When it was installed, at one time i even deleted Firefox's cert.db and key.db from the Firefox profile, (actually named cert9.db and key9.db) and i even uninstalled almost ALL of Avast's scanning modules, i only kept the file shield scanner... After the reboot required by the program, the avast! Web/Mail Shield Root certificate still got inserted into Firefox, even if at that point, there should be no Avast modules that need it since i uninstalled them.

Flags: needinfo?(bugzilla-mozilla-only-for-adi-20160420)

I just tried out the combination of enabling the enterprise roots feature (i.e. import from the OS) with one of the certificates marked as distrusted, and Firefox didn't import it, so it looks like this can only happen when the certificate is listed as an install param in the enterprise policy. In short, one part of the registry is saying one thing and another part is saying another. I don't think it's Firefox's job to sort out which part is right, so I'm going to mark this as WONTFIX.

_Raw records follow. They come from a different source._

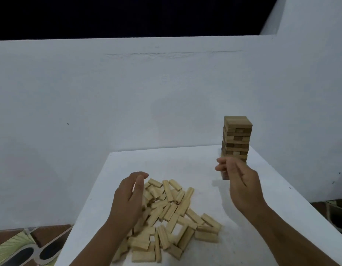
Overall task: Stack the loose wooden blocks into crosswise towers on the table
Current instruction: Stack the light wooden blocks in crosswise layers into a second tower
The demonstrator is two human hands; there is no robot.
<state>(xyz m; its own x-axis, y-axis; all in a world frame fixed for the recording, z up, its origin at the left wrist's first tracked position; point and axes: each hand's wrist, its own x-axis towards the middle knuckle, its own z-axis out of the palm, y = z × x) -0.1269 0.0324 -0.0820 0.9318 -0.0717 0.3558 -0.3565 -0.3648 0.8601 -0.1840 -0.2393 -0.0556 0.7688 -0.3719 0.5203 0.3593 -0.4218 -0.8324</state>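
Observation:
A pile of loose pale wooden blocks (172, 214) lies on the white table (252, 237), in the middle near me. One crosswise tower (236, 141), several layers high, stands at the table's far right. My left hand (128, 198) hovers over the left side of the pile with relaxed, slightly curved fingers and holds nothing. My right hand (241, 185) is raised in front of the tower's base, fingers curled with the thumb against them. No block shows in it. It hides the lowest layers of the tower.
A white wall (128, 93) rises right behind the table's far edge. The floor at the lower left carries a green patterned mat (10, 248) with dark ovals. Dark objects (339, 214) sit low at the right, past the table's edge.

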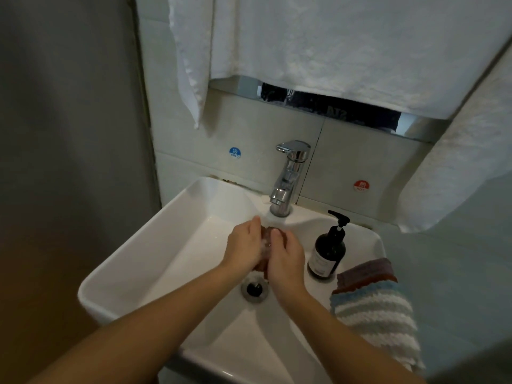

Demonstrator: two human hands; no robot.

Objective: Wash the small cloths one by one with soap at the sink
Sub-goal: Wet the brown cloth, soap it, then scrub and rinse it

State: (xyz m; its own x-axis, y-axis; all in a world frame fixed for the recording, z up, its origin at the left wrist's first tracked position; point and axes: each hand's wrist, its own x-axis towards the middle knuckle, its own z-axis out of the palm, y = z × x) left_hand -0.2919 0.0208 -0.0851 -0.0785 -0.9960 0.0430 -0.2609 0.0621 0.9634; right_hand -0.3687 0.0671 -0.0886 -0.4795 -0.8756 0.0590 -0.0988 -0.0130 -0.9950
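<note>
A small reddish cloth (266, 246), soapy, is sitting pressed between the left hand (243, 245) and right hand (285, 257), fingers closing around it over the white sink (155, 261) basin, just under the chrome tap (288, 178). A dark soap pump bottle (328, 249) is standing on the sink's right rim beside more folded cloths (374, 295) at its right edge. White towels (332, 45) are hanging on the tiled wall behind.

1 head-worn view looks steeply down and forward, close over the sink (116, 273), with the faucet (288, 176) and wall beyond
</note>
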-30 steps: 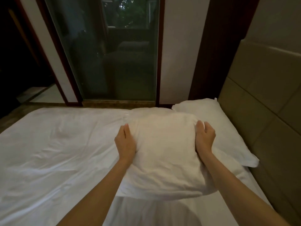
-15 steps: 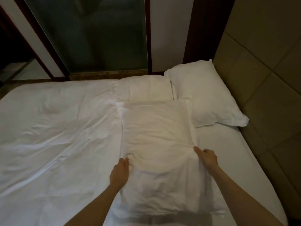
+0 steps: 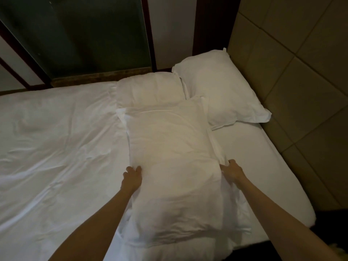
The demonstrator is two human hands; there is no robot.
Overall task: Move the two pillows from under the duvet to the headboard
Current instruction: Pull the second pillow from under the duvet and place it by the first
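Note:
A white pillow (image 3: 171, 166) lies lengthwise in front of me, resting on the duvet's turned-back edge. My left hand (image 3: 131, 178) grips its left side and my right hand (image 3: 232, 171) grips its right side. A second white pillow (image 3: 220, 89) lies flat against the tan padded headboard (image 3: 293, 76) at the far right corner. The white duvet (image 3: 56, 147) covers the left part of the bed, with a puffed fold (image 3: 148, 89) at its top edge.
A bare strip of white sheet (image 3: 263, 166) runs along the headboard on the right. Dark glass door (image 3: 79, 34) and a dark wooden post (image 3: 212, 23) stand beyond the bed. The mattress corner (image 3: 308, 215) ends at the lower right.
The pillow has come down from a raised position and now lies on the bed. My hands have slid back toward me along its sides. The view has tilted downward.

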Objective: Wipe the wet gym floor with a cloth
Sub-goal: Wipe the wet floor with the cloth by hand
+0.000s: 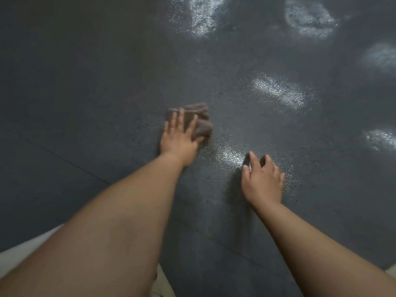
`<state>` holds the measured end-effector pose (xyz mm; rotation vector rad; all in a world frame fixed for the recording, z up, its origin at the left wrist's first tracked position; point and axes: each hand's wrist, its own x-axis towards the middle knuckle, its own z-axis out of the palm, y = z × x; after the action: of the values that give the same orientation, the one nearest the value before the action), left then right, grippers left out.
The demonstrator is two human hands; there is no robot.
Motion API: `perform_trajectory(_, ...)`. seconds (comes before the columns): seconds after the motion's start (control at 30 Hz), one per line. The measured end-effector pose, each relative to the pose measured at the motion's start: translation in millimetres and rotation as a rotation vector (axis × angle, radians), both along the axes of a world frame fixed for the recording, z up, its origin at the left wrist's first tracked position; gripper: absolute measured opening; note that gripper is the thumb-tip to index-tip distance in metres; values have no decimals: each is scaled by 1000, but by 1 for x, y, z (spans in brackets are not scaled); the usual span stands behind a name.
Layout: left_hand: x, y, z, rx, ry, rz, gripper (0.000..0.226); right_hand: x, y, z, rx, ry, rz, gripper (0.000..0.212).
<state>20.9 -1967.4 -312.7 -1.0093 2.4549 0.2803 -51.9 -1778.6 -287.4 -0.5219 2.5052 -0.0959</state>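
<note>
Left hand (180,139) flat, fingers spread, right hand (262,181) loosely curled

Just one view here, your head cam, wide-angle, tilted steeply down and forward at the dark floor (85,71). It's pretty close in: your forearms enter from 6 o'clock and reach toward 12.

A gym-like indoor space — dark grey speckled rubber floor (107,71) laid in large tiles with thin seams (70,161), wet patches (280,92) glinting under overhead light.
</note>
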Motion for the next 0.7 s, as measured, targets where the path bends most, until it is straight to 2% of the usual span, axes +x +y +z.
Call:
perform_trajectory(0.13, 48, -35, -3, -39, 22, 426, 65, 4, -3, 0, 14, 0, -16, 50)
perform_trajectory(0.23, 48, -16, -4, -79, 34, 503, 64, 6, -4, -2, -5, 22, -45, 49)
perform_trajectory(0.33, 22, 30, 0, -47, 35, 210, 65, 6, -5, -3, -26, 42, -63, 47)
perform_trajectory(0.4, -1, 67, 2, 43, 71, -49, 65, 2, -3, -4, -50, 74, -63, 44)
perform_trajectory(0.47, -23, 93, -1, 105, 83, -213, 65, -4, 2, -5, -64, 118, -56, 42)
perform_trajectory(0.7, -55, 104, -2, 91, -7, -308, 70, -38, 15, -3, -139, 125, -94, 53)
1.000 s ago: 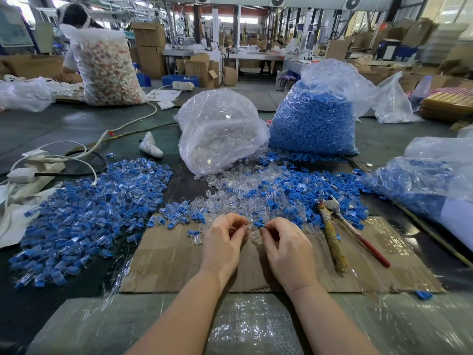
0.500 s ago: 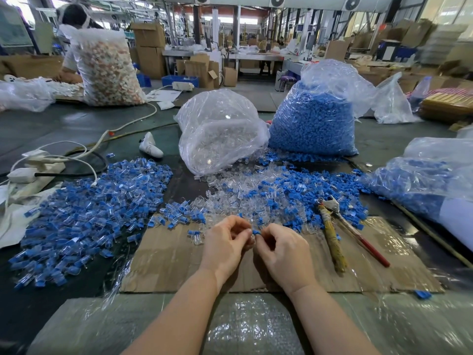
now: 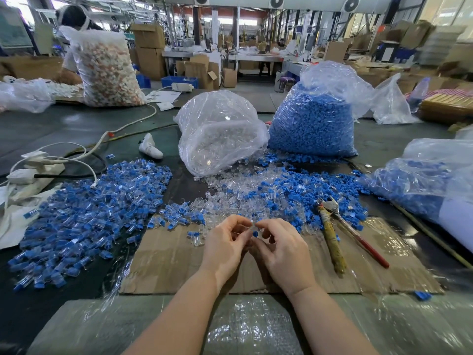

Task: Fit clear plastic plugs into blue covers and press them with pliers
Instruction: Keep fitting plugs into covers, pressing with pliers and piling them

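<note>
My left hand (image 3: 225, 245) and my right hand (image 3: 282, 248) meet fingertip to fingertip over a cardboard sheet (image 3: 169, 262). A small blue cover (image 3: 255, 233) shows between them, pinched in my right fingers. My left fingers are curled on a clear plastic plug that is barely visible. Just beyond my hands lies a loose heap of clear plugs and blue covers (image 3: 258, 196). The pliers (image 3: 332, 226), with a taped handle and a red one, lie on the cardboard to the right of my right hand.
A big pile of assembled blue-and-clear pieces (image 3: 84, 216) spreads at the left. Behind stand a bag of clear plugs (image 3: 220, 131) and a bag of blue covers (image 3: 312, 124); another bag (image 3: 425, 178) lies right. Power strip and cables (image 3: 33, 167) sit far left. A person works at the back left.
My two hands have closed together from a small gap and lifted slightly. The blue cover now shows between the fingertips. The pliers have not moved.
</note>
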The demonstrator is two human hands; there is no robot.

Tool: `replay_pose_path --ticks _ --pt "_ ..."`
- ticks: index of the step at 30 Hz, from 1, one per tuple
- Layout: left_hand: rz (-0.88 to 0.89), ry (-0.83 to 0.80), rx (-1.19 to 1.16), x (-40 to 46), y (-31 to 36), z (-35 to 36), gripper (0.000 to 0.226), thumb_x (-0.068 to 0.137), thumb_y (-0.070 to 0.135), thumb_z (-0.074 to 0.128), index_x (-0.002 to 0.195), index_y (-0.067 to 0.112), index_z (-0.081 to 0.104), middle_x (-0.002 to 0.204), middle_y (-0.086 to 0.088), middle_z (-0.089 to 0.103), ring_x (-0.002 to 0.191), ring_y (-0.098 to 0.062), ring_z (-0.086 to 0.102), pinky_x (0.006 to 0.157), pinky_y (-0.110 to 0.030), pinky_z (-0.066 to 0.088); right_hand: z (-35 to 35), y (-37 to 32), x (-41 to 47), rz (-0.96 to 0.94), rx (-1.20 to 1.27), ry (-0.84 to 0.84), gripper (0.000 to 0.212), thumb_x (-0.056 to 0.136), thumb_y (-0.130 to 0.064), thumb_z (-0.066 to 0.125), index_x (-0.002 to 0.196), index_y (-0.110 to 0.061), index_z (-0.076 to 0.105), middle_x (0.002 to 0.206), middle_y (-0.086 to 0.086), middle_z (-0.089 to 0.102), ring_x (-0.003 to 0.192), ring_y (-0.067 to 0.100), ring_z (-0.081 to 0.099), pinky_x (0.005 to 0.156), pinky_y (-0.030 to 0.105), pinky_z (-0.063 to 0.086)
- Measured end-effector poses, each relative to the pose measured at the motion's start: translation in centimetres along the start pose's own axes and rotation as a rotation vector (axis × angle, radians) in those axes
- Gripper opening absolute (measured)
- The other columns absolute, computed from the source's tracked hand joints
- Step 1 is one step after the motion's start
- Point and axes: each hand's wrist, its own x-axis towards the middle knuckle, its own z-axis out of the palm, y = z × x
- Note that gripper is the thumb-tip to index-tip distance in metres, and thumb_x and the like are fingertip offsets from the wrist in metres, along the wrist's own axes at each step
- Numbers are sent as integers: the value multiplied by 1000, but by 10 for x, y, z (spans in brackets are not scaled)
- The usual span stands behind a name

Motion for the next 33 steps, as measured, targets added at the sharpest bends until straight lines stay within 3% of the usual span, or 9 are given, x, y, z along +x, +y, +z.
replay_pose_path --ticks 3,9,13,15,17,20,23,26,33 --pt "14 -27 7 -1 2 -1 21 87 -1 59 83 19 66 79 -2 68 73 -12 64 71 -24 55 0 0 0 -35 -26 -9 15 77 -18 76 90 -16 68 82 -6 61 77 13 58 67 20 44" --pt "34 -27 58 -1 3 -2 18 86 0 60 84 17 67 83 -5 69 82 -20 66 78 -31 55 0 1 0 -59 -34 -7 15 77 -23 76 87 -15 68 80 -5 60 74 14 57 65 17 38" --pt "31 -9 73 2 -1 -3 17 84 2 64 82 19 67 79 1 68 75 -11 65 73 -25 55 -2 2 0 -60 -35 -17 20 78 -20 74 95 -14 67 88 -4 62 84 15 58 74 25 48" --pt "-4 2 30 3 -3 -2 20 84 1 64 80 20 65 77 0 68 76 -14 66 73 -27 56 -5 5 2 -17 -66 -13 26 81 -23 71 104 -14 64 96 -2 61 92 14 56 84 28 46" --pt "-42 13 -13 4 -4 -1 21 84 0 63 78 20 65 76 -3 67 78 -24 67 75 -34 56 -12 11 6 72 -170 28 31 84 -24 66 113 -13 61 105 1 60 99 16 54 90 31 44" --pt "-50 13 -33 5 -5 -1 20 85 -1 62 79 18 64 72 -3 67 69 -16 66 66 -27 56 -29 27 15 343 -438 16 44 91 -36 54 128 -14 48 122 7 52 114 20 48 96 34 37" --pt "-47 0 -50 5 -2 -3 17 86 -2 60 81 14 64 69 -2 66 60 -7 64 60 -19 54 -50 44 21 671 -669 -161 60 92 -51 41 139 -15 31 133 14 43 122 28 41 101 45 34" --pt "-60 7 -73 5 0 -2 15 86 -3 59 82 11 63 69 -4 65 58 -7 62 59 -18 53 -63 58 24 881 -659 -347 76 91 -62 29 147 -14 15 149 15 28 135 33 28 107 54 22" --pt "-92 34 -107 7 0 -1 17 86 -2 59 80 13 64 69 -5 65 60 -10 62 54 -17 50 -69 57 30 946 -513 -385 56 89 -47 38 133 -13 37 144 14 32 130 32 29 103 49 26"
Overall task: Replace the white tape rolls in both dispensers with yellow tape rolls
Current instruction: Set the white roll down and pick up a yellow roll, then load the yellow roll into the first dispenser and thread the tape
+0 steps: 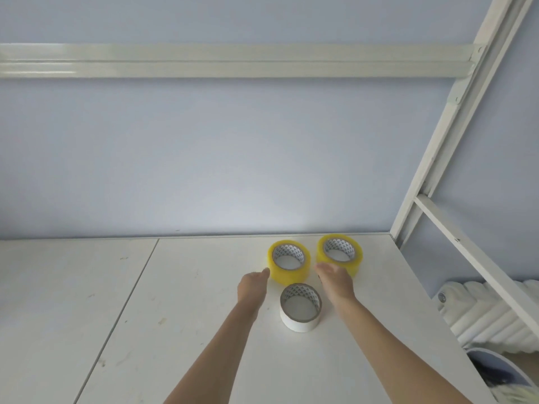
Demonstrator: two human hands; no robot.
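Two yellow tape rolls lie flat near the desk's [204, 287] far edge: left yellow roll [288, 274], right yellow roll [340, 252]. White tape roll [301, 322] sits just nearer me. I read no brand (cores show only a triangle pattern). Left hand [252, 285] fingertips touch the left yellow roll; right hand [335, 279] overlaps the right one. Grip of either: cannot tell.

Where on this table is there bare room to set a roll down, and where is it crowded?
Free: the whole left of the white table, beyond the left hand, and the near strip between the forearms. Crowded: the far right, where two yellow rolls, the white roll and the right hand cluster.
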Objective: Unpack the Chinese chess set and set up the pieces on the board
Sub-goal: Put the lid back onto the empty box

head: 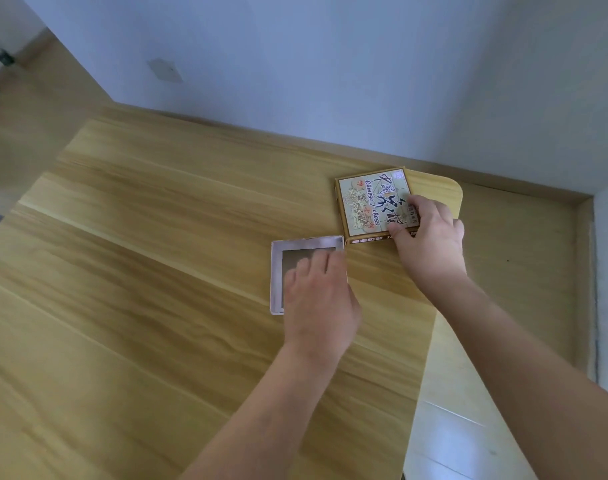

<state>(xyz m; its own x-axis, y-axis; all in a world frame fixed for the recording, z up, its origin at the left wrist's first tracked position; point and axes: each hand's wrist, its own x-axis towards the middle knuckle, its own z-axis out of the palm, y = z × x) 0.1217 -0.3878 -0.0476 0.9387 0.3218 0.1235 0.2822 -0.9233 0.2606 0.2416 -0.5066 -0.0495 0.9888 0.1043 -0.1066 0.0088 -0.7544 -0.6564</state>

Status: UNCONFIRMED → RESOLVED
Closed: 5 years ago
Resolution: --- → WONTFIX

Oh well, WONTFIX it is then... this is my last comment on this topic:

Having Firefox ignore the presence of a root certificate in the Untrusted certificates section will make it harder to deploy rapid-response revocations company-wide when the administrator distributes that certificate via GPO policy.

This also breaks compatibility with the overall Windows PKI architecture where a certificate can be revoked by simply adding it to the Untrusted Certificates section.
Since the Untrusted section has priority over any of the other sections of the certificate store, a certificate can be present in multiple places in the certificate store, but if it is also present in the Untrusted section then Windows will consider it as revoked, no questions asked.

In some environments, this inability to recognize certificates revoked by the central system administrator via GPO + the certificate store will lead to Firefox either to be removed from that system or to seriously limit its use to less sensitive data only.

It could even be said that the current behaviour of ImportEnterpriseRoots breaks the Microsoft Root Certification Program requirements since it ignores that "panic button" mechanism that Microsoft has built in the OS:
(and yes, i know that Mozilla has different CA requirements than MS, but still... imho when ImportEnterpriseRoots is enabled then Microsoft's general requirements should also be considered)

https://aka.ms/RootCert

quote:
B. Microsoft's Rights in the Event of an Incident
In the event of a Security Incident, Microsoft may at its sole discretion, do any of the following:
1. In an Exceptional Circumstance, immediately revoke any certificate the CA or any sub-CA has enrolled in the Program, otherwise it may revoke any certificate after providing seven days' notice to the CA.